Civil Procedure Form No. 14 specifies that the rebuttable presumption for child support for a child whose parents earn $10,000 per month is $1,000 per month. However, father and mother earn considerably more than $10,000 per month. The appropriate child support award for a child whose parents earn more than $10,000 per month was recently resolved by the Missouri Supreme Court. Mehra v. Mehra, 819 S.W.2d 351 (Mo. banc 1991). The Supreme Court determined that the figures in Form No. 14 are rebuttably presumed to be the maximum amount the trial court can award for child support. Id. at 354. In Mehra, the trial court determined $3,000 per month child support to be the proper amount for two children whose parents earn more than $10,000 per month. Id. The trial court made a straight line extrapolation of the 15.5 percent ratio identified in Civil Procedure Form No. 14, and then calculated that percentage ratio by the amount the parents earned. The Supreme Court reversed the trial court’s finding and held that

*684[t]he amounts indicated on the schedule are but a presumption of the proper level of support, given the monthly income of the parties, and we find the trial court’s mode of extrapolation beyond the confines of the schedule unjustified in the absence of any specific finding that the $1,550 [for the two children] is unjust or inappropriate.

Id. Thus, the Mehra court remanded the cause to the trial court for a specific determination of whether the $1,550 per month figure identified in the schedule is unjust or inappropriate. Id. at 354-55.

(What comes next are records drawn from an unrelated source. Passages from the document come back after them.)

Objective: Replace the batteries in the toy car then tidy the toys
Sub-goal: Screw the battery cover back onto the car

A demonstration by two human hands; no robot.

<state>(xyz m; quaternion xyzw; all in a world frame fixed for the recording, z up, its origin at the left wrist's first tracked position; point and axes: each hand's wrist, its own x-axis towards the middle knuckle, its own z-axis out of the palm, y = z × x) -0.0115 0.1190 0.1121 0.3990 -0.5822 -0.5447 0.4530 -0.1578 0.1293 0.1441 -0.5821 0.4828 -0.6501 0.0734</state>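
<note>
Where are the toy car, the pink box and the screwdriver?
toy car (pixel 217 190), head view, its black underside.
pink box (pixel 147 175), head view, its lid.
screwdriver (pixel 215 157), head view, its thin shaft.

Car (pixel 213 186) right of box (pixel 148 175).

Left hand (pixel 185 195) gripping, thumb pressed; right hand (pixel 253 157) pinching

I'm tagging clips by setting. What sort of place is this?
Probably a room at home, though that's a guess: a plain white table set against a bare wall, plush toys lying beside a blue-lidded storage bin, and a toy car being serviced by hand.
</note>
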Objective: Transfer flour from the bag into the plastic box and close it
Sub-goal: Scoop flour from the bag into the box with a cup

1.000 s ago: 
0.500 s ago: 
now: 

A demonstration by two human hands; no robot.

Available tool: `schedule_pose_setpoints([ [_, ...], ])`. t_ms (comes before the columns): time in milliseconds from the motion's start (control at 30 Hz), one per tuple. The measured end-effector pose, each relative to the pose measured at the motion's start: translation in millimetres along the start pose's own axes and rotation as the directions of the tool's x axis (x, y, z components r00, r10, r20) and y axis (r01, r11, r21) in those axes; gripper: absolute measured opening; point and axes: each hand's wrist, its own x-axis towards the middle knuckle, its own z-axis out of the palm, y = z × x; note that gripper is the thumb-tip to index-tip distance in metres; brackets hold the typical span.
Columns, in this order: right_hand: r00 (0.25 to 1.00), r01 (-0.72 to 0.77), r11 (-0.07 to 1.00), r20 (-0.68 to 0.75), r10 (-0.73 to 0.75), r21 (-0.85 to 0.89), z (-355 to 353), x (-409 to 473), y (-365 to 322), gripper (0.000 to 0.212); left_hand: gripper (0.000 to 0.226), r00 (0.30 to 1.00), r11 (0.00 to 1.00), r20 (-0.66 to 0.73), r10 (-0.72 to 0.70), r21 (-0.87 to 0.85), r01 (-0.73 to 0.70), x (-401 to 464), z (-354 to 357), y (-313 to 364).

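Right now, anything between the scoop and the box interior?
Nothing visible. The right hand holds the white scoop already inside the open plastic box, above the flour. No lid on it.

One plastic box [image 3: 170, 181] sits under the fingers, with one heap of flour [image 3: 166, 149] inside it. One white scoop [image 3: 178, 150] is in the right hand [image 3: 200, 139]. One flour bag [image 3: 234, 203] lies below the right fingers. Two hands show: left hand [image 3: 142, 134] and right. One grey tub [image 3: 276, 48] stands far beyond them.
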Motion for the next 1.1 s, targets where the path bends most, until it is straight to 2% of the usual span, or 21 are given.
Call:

Applying the principle pronounced in Mehra, the $1,500 child support award is remanded to the trial court. Id. This child support obligation is in excess of the schedule’s $1,000 per month figure. See Civil Procedure Form No. 14. Recognizing that the schedule is a rebuttable presumption, the trial court is directed to either award $1,000 per month pursuant to the schedule or, alternatively, make a specific finding that the amount calculated under the guidelines of Civil Procedure Form No. 14 is unjust or inappropriate based on facts presented at trial and, then, to enter the appropriate child support award.

C. Guardian ad Litem

Mother argues for her final point that the trial court erred in refusing to grant her motion to remove the guardian ad litem. Mother contends that a potential conflict in interest exists regarding the guardian ad litem, the guardian’s duties, and the guardian’s business relationship with father. The guardian ad litem rents office space in a building owned by father. Mother posits that the guardian ad litem’s neutrality is compromised by his tenant/landlord relationship with father.

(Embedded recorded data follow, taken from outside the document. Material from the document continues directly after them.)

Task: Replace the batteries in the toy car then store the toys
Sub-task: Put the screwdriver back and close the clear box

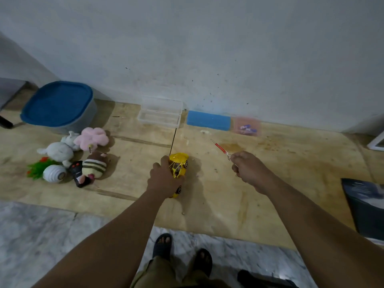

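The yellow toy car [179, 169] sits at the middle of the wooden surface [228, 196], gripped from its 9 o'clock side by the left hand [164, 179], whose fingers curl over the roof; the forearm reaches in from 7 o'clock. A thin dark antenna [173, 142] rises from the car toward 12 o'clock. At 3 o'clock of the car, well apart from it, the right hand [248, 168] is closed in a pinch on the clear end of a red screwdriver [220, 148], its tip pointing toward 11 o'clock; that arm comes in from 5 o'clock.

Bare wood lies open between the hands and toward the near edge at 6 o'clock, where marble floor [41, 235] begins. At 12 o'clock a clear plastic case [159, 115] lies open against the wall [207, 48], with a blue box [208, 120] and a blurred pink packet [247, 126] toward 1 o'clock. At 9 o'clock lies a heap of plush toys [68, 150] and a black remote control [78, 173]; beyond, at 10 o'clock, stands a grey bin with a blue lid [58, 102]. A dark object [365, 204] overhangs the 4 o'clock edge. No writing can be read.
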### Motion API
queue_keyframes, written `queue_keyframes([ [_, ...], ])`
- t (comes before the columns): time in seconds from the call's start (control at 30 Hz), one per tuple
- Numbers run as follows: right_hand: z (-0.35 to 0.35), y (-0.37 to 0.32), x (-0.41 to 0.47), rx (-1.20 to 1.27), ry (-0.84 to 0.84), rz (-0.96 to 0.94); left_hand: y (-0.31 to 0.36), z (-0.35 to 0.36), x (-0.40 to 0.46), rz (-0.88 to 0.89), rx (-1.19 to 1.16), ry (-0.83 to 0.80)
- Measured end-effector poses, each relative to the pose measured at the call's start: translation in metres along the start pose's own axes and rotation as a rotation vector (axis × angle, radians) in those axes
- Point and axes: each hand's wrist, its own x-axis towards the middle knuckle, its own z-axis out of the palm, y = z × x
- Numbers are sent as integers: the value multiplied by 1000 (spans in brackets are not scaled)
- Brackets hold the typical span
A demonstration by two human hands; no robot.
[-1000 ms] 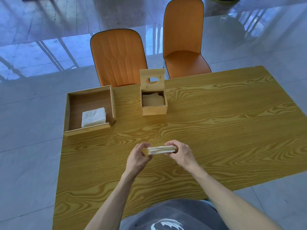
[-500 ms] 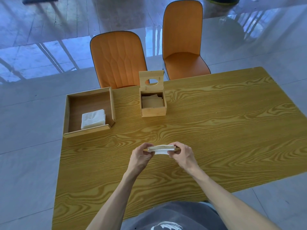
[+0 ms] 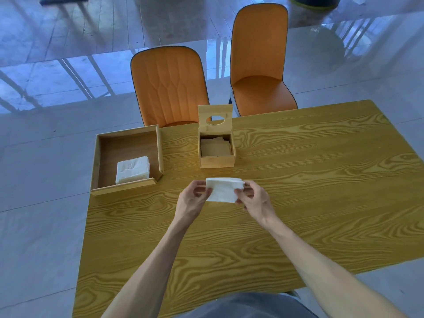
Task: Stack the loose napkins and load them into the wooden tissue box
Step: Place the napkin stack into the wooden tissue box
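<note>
A white napkin stack point(image 3: 223, 189) is held above the table between my left hand point(image 3: 192, 201) and my right hand point(image 3: 253, 199), each pinching one side, with its broad face tilted toward me. Just beyond it stands the wooden tissue box point(image 3: 217, 160), its lid with a round hole point(image 3: 215, 117) flipped upright at the back. Napkins lie inside the box. To the left, a wooden tray point(image 3: 128, 143) holds another white napkin pile point(image 3: 132, 169) in its near right corner.
The wooden table point(image 3: 298, 191) runs wide to the right. Two orange chairs point(image 3: 169, 86) point(image 3: 260, 65) stand behind its far edge. The table's left edge lies close beside the tray, with grey tiled floor beyond.
Both hands have lifted the napkin stack and carried it forward toward the tissue box, tipping it from edge-on flat to face toward me.
</note>
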Motion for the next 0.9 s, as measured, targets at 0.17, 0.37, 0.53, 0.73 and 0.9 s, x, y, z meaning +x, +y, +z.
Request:
queue_keyframes([
  [0.17,-3,-46,48,19,27,-42,38,-17,46,17,-56,88],
  [0.37,3,-83,100,-109,184,-118,62,-28,102,34,38,188],
  [0.53,13,-85,127,-131,231,-113,65,-29,123,9,79,223],
  [0.73,20,-76,135,-284,277,-113,57,-24,131,-25,152,211],
  [0.9,22,-74,143,-489,286,-138,56,-17,133,-12,299,232],
])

The trial court properly refused to grant mother’s motion to remove the guardian ad litem. A landlord/tenant relationship in a professional capacity is insufficient to challenge the neutrality of a guardian ad litem absent additional relevant evidence. Mother failed to demonstrate any objective facts which establish that the guardian ad li-tem’s neutrality has been compromised. Mother’s last point is denied.

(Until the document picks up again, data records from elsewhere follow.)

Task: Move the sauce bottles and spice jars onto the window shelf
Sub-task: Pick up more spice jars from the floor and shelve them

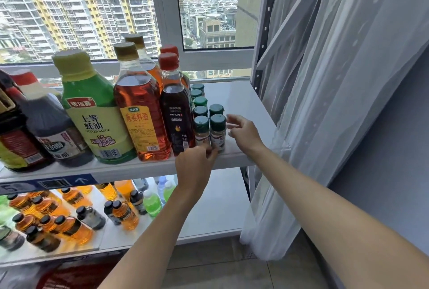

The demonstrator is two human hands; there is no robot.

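White window shelf [241, 100] below a high-rise view, sauce bottles [97, 112] left of green-capped spice jars [217, 132], left hand [193, 165] fingertips at front jar's base, right hand [243, 134] spread beside it, sheer curtain [336, 103] right of shelf.

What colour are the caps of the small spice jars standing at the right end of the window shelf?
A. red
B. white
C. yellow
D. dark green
D: every spice jar in the cluster right of the dark red-capped bottle on the window shelf has a dark green cap; the red and yellow caps are on the taller bottles.
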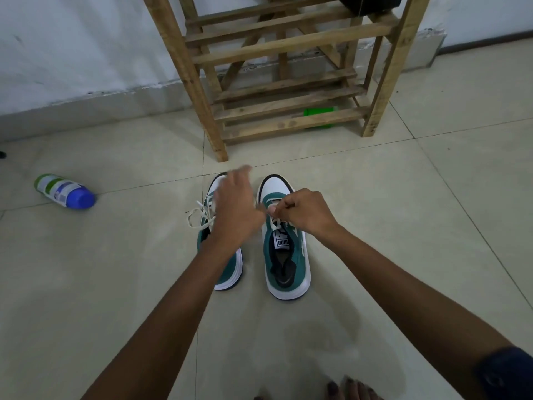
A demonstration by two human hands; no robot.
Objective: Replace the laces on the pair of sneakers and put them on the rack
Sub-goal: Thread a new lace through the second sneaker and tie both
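Tiled floor holds two sneakers; right hand pinches a lace, left hand blurred, grip unclear, hiding the left sneaker.

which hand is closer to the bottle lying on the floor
Left. The left hand is over the left sneaker, well right of the bottle; the right hand is farther right, at the other sneaker's laces.

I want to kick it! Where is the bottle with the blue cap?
The bottle lies on its side on the floor, far left, left of the sneakers.
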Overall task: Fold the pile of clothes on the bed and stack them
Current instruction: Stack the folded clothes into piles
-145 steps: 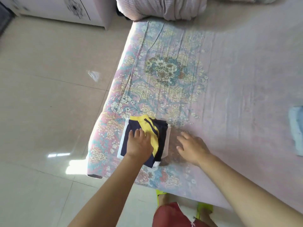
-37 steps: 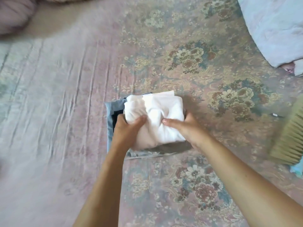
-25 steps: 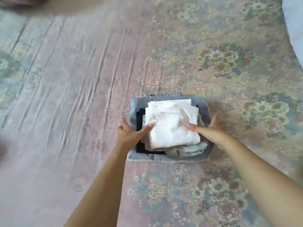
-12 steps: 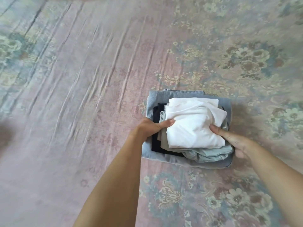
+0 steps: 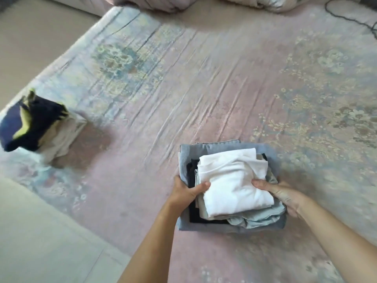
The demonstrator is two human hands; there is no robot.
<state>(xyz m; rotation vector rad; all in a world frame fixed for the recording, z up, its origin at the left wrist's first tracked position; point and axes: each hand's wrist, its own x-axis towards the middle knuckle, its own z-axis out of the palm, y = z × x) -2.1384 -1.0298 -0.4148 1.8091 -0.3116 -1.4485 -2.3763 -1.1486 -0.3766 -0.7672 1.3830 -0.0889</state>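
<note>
A stack of folded clothes (image 5: 232, 221) is between my hands over the bed (image 5: 204, 88): a white garment (image 5: 234, 180) on top, pale grey-green and black pieces under it, blue denim at the bottom. My left hand (image 5: 188, 192) grips the stack's left side, thumb on the white garment. My right hand (image 5: 282, 196) grips the right side, fingers under the pile. A second, smaller stack (image 5: 38, 127), navy and yellow over white, sits near the bed's left edge.
The floral sheet lies wrinkled around the stacks. Tiled floor (image 5: 40, 242) borders the bed at left and lower left. Rolled bedding (image 5: 163, 3) lies at the far end, and a black cable (image 5: 350, 17) trails at top right.
Both hands have carried the stack leftward across the bed, keeping their grip. The navy and yellow stack has come into view at the left edge.
</note>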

The judgment is affirmed in all respects except for the trial court’s child support award. The cause is remanded to the trial court for further proceedings consistent with this opinion. All motions filed with this court are denied.

All concur.

. Rule 57.07(a) provides other instances when a deposition may be introduced into evidence, but they are inapplicable to this appeal,

. Mother brings this appeal in both her individual capacity and in her representative capacity. The cross-appellants will be referenced only as "mother.”

. The factors listed in Rule 88.01 are:

(a) the financial resources and needs of the child;
(b) the financial resources and needs of the parents;
(c) the standard of living the child would have enjoyed had the marriage not been dissolved;
(d) the physical and emotional condition of the child; and
(e) the educational needs of the child.